History
First Inhabitants
In 1930, eleven cogged stones were discovered at Rancho Los Cerritos. Dating to 2-5,000 BC, they represent the earliest presence of Native Americans in the area; however, little is known of these first peoples. Between 500 and 1200 AD, another group from the Great Basin of Utah and Nevada displaced the inhabitants of the region. They built 50-100 villages in the greater Los Angeles area; their village of Tibahangna lay near the river on the Cerritos property. Identified today as the Tongva, they lived off the land, gathering acorns, seeds and berries, fishing the rivers and oceans, and hunting for small game. Their highly complex society included extensive trade, technological achievements, a rich oral literature, formalized birth, rite-of-passage and death traditions, and a belief in a supreme being, Chinigchinich.
After Spain began colonizing California, the Tongva and other Native Americans were forced to move to nearby missions, where were converted to Christianity. Thus, the Tongva became known as the Gabrielino, named after the nearby Mission San Gabriel.
1784-1866
In 1784 a Spanish soldier, Manuel Nieto, received a land grant of 300,000 acres as a reward for his military service and to encourage settlement in California. Nieto’s acreage was reduced in 1790 because of a dispute with the Mission San Gabriel, but he still laid claim to 167,000 acres stretching from the hills north of Whittier to the sea, and from today’s Los Angeles River to the Santa Ana River. Upon his death in 1804, his children inherited his property.
After years of joint ownership, Nieto’s lands were formally divided into six parcels in 1834. Daughter Manuela Cota received the area known as Rancho Los Cerritos (“Ranch of the Little Hills”), approximately 27,000 acres bordered on the west by the (now) Los Angeles River and on the south by the Pacific Ocean. She and husband Guillermo built at least two adobes on the land and raised twelve children, as well as cattle and crops.

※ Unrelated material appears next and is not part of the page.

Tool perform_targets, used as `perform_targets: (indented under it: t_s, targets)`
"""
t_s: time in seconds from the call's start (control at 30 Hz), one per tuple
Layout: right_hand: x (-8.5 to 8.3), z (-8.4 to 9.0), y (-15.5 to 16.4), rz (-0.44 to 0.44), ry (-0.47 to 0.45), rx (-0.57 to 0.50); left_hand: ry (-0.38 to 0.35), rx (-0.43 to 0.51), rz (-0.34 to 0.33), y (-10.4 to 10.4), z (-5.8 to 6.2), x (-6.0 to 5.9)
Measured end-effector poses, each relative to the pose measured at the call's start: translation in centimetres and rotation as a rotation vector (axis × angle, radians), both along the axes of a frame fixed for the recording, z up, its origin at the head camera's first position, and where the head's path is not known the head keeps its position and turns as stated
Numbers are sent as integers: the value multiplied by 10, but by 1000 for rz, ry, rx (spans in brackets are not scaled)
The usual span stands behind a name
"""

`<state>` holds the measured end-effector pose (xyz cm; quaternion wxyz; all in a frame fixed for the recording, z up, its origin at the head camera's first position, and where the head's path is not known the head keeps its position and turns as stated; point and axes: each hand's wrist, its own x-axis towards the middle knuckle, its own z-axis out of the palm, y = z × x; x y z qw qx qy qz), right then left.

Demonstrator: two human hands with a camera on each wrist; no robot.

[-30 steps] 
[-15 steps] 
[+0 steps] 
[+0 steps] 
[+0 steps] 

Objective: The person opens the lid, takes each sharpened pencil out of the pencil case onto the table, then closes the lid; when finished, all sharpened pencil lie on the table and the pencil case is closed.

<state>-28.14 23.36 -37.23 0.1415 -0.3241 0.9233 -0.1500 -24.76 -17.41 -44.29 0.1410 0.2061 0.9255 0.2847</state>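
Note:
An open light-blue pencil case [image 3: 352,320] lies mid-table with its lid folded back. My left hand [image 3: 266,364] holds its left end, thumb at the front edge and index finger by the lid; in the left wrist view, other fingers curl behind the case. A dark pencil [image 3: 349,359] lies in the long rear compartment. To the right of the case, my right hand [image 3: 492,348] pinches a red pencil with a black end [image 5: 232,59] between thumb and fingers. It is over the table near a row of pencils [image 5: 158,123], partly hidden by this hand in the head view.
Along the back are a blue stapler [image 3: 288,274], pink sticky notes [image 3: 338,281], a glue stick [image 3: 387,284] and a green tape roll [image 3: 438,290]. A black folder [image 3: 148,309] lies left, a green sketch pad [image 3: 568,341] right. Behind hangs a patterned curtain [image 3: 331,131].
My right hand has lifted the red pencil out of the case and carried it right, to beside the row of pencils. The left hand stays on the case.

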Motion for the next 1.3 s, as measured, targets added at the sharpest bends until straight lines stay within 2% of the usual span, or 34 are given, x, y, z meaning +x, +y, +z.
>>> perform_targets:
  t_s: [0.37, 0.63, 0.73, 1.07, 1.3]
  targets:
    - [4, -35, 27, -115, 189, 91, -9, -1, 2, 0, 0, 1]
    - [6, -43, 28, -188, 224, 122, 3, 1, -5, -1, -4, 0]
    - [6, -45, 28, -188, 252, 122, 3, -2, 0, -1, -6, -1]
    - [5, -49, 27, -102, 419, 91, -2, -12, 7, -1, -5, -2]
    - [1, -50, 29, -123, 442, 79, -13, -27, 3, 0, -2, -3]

Following her death, her heirs sold the Rancho to Massachusetts-born John Temple in December, 1843.
Temple had an Indigenous laborer construct the present two-story Monterey-style adobe in 1844 as headquarters for his large-scale cattle operation. To supplement his mercantile business in Los Angeles, he pastured as many as 15,000 head and engaged in the lucrative hide and tallow trade. Although Rancho Los Cerritos was only used by Temple as a summer home and he maintained his main residence in Los Angeles, much care and expense was lavished on an elaborate formal garden at the Rancho. Significant trees from this time still exist.
The Gold Rush gave a boost to the Southern California cattle industry at a time when demand for cow hides was decreasing. Ranchers such as Temple drove their cattle north to feed the hungry miners. By the early 1860s, however, successive years of severe flooding and drought helped speed these prosperous years to a close. Tens of thousands of cattle died, and Temple decided to retire. He sold Rancho Los Cerritos in 1866 to the firm Flint, Bixby & Co. for $20,000.
1866-1929
Brothers Thomas and Benjamin Flint and their cousin Lewellyn Bixby founded Flint, Bixby & Co. and began raising sheep in Northern California in 1854. In 1866 the company selected Lewellyn’s brother Jotham to manage their southern ranch, and three years later Jotham bought into the property and formed his own company. From 1866 to 1881, Jotham Bixby and his family resided in the Cerritos adobe. As many as 30,000 sheep were kept at the ranch and sheared twice yearly to provide wool for trade.
Jotham and his wife had seven children, and numerous cousins, aunts and uncles resided at or visited Rancho Los Cerritos, contributing to a lively, undoubtedly hectic atmosphere. Sarah Bixby Smith shared personal moments from this time in her memoir Adobe Days.
Toward the late 1870s when the sheep industry in Southern California was on the decline, Jotham Bixby chose to lease or sell portions of the property. By 1884 the town of Long Beach occupied the southwest corner of the Rancho. Eventually Bellflower, Paramount, Signal Hill and Lakewood were founded as well on Los Cerritos lands. Dairy farms thrived and beans, barley and alfalfa were planted. From 1890 to 1927, the Cerritos adobe housed a succession of tenants and fell into disrepair through general neglect.
1930-1955
The Virginia Country Club was built next door and homes had cropped up in the area when, in 1930, Lewellyn Bixby’s son Llewellyn, Sr. chose to remodel Rancho Los Cerritos for his family. Although the renovation was extensive, the original configuration of Temple’s adobe remained intact. Ralph Cornell redesigned the grounds for the family, incorporating the trees that survived from the Temple era. After Llewellyn, Sr.’s death, the family eventually sold the house and 4.7 acres of land to the City of Long Beach. In 1955 the site opened as a public museum dedicated to the history of the Rancho and the surrounding area.